… For Acconci, the “point beyond which art shouldn’t be pushed is when you start to make a fool of the viewer, take advantage of a viewer’s gullibility. That’s immoral.” He adds, “I don’t like art where the artist becomes all-powerful and either people are used as material or the audience is being turned into a kind of sucker.”
That’s from a long, and good article in ArtNewsOnline, How Far is Too Far? by Phoebe Hoban. I will give you a bunch of snips that I hope will get you interested, but you really need to read the piece in full to make sense of it:
… when does shock outweigh artistic value in work that is designed to be provocative? And in a global culture jaded by graphic movies, rap songs, and deliberately repulsive reality TV (think Fear Factor—famous for its “gross stunts” where sexy contestants are covered in maggots or forced to dive into sewage), is such a question even relevant?
… “Something’s being a work of art doesn’t excuse you from moral considerations,” says critic Arthur Danto. “The guy who dumps ink into one of Damien Hirst’s lambs and turns it black—that’s property damage even if it’s a performance. You can murder someone and call it a work of art, but you are still a murderer. Morality trumps esthetics. That’s my view.”
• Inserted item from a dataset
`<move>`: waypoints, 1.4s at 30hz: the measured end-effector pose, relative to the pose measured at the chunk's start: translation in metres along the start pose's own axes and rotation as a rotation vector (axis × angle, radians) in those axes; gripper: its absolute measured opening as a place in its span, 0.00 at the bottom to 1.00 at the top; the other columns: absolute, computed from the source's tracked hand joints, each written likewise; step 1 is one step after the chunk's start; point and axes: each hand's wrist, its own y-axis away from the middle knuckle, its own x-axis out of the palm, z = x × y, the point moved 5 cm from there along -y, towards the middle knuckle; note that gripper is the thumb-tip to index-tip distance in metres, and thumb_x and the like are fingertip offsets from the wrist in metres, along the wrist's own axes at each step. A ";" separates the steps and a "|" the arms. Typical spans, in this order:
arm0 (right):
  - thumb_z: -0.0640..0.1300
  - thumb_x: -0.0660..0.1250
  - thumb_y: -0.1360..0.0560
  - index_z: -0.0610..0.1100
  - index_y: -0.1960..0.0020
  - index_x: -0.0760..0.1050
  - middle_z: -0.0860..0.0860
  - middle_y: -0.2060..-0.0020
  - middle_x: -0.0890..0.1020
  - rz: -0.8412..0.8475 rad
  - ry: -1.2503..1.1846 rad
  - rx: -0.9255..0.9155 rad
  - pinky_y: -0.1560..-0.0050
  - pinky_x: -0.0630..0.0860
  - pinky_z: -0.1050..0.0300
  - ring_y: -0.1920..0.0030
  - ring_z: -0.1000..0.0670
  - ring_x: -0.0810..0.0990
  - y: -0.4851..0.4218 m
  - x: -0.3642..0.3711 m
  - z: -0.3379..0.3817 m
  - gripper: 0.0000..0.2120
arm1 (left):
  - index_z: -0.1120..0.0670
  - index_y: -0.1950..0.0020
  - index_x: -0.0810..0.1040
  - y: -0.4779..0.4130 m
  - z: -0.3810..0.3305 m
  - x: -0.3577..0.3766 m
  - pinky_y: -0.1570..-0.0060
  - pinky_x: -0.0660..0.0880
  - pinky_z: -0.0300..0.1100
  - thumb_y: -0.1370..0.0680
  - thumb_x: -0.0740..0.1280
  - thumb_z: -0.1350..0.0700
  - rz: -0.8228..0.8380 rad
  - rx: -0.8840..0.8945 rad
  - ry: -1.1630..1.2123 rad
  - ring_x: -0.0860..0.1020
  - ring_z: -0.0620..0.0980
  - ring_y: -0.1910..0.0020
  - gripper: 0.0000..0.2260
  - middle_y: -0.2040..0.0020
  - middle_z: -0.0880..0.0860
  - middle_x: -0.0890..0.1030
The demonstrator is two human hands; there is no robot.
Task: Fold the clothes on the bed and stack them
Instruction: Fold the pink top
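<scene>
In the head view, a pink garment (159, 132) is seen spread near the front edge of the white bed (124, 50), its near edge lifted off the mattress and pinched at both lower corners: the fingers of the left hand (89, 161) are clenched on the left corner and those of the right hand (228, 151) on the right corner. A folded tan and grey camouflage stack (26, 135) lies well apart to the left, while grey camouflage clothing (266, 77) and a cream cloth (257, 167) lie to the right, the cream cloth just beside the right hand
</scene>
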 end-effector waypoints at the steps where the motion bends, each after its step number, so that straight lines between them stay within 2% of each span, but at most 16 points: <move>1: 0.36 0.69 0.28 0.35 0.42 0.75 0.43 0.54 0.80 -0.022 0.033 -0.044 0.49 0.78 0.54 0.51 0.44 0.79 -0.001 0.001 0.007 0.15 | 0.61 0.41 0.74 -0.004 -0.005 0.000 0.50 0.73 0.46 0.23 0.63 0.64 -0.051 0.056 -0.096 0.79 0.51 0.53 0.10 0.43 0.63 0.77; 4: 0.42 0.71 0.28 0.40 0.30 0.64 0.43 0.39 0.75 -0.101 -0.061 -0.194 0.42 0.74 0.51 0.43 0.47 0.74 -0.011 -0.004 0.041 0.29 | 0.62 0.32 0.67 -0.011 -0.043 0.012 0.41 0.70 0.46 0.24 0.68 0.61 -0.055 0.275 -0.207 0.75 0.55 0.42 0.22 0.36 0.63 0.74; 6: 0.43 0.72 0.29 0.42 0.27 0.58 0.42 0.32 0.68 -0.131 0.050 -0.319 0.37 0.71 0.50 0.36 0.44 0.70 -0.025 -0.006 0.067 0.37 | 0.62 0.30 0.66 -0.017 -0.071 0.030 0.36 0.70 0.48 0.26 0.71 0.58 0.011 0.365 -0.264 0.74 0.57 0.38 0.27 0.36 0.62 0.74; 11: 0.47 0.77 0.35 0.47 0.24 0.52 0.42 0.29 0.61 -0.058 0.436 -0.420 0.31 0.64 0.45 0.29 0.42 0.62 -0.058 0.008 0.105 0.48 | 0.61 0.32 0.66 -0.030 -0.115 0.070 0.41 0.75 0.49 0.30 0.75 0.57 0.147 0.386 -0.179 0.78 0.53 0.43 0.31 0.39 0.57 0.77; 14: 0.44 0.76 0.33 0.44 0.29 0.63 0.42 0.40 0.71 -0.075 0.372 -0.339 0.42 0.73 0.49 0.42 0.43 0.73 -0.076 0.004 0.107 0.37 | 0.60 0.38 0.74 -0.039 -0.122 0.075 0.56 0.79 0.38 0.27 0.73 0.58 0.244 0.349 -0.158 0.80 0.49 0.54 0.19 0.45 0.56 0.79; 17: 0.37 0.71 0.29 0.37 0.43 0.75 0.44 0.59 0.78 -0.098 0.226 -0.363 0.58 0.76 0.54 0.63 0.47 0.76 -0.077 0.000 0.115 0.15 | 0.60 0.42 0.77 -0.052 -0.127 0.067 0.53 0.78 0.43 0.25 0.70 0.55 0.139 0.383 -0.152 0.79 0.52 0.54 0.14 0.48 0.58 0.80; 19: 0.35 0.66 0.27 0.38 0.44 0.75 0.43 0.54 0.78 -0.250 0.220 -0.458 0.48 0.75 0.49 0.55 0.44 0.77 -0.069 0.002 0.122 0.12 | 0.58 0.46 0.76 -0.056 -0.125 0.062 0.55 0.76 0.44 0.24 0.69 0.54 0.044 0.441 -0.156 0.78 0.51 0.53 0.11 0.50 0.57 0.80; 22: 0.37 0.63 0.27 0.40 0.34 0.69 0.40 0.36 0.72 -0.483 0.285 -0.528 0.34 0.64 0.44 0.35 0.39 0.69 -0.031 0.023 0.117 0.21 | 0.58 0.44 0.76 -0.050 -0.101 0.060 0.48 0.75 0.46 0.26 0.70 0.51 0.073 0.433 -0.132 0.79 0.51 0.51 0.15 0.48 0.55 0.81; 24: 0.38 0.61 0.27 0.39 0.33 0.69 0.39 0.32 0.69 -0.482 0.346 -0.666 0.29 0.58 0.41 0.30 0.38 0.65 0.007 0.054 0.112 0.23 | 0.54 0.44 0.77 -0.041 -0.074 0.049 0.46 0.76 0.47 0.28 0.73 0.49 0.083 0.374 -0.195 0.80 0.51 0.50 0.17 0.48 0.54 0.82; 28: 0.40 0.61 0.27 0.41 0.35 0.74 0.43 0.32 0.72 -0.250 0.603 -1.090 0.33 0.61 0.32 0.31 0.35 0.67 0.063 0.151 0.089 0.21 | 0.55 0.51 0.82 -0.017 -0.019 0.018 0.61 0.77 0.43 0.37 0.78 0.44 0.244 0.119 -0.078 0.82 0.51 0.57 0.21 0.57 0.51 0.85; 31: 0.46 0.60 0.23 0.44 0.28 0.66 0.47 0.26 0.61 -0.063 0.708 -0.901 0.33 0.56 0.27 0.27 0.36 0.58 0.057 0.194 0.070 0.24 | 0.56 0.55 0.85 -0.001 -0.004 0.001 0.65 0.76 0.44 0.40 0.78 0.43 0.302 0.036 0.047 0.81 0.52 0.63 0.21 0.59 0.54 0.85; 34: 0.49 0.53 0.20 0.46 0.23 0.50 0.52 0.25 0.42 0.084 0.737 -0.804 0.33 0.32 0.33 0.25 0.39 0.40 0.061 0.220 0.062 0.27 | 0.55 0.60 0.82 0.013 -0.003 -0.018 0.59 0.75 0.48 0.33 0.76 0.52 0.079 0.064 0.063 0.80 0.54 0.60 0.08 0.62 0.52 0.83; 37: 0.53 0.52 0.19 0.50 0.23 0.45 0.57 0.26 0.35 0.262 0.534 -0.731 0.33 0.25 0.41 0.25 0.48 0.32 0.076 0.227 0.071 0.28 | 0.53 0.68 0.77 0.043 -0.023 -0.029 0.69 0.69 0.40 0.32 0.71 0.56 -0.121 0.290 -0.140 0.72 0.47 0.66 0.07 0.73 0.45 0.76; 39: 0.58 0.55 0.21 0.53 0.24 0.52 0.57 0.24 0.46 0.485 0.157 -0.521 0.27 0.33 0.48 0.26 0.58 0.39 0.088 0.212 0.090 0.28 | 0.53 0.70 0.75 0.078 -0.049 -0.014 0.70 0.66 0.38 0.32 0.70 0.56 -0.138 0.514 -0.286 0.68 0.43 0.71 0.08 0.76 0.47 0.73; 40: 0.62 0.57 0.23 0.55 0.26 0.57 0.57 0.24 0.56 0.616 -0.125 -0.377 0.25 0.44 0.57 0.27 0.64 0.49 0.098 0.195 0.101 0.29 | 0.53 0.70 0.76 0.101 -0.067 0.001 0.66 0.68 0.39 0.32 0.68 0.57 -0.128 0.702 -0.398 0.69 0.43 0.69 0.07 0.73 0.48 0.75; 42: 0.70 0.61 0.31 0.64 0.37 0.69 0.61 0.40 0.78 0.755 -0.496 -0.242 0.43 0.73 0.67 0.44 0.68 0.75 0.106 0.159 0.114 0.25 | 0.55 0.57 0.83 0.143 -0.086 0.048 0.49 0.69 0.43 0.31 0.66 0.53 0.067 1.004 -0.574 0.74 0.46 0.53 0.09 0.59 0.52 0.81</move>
… As for Eccles’s own curatorial responsibility, he says, “It’s not about what the public should or shouldn’t be exposed to; it’s what you should or shouldn’t be complicit in.” Referring to the Sierra tattoos, he adds, “Humiliating people permanently within an artwork in public is for me the antithesis of what we hope an artwork will do.”
… The Whitney Museum’s director, Adam Weinberg, explains, “Our role has been, historically, to follow the lead of artists, and that can mean territory that is not so comfortable, even for curators and directors of institutions. But if you choose to support an artist’s work, unless it will physically endanger the health of someone coming into the building, once we commit to put something on view, then we go where it has to go.”
… Biesenbach, chief curator at P.S.1 and chief curator of media at the Museum of Modern Art, … calls this genre exploitative reality. He explains, “In general, I have made the decision not to be the enabler of new pieces, but to show pieces that already exist.”
… As to why one would employ bodily harm at all, Abramovic answers, “In order to transcend the body. The reason for doing these art actions was not just to hurt myself and see how far it could go,” she insists. “It’s all about elevating the spirit and eliminating fear. It aims very high, and the body is just a tool, and once the body is just a tool, you can go very far. A razor can be like a pencil. Sometimes you need to disturb in order to make the space for somebody to think.”
… This spring, the ante was upped significantly when German artist Gregor Schneider announced plans for a performance piece that centers on a human death. Schneider wants to enlist a moribund person to die in a gallery, or, short of that, display a very recent corpse, in an effort “to show the beauty of death.” Beauty may be nothing but the “beginning of Terror, we’re still just able to bear,” as Rainer Maria Rilke put it. But the deliberate staging of death—the ultimate taboo—still remains well beyond the scope of what is considered acceptable as art.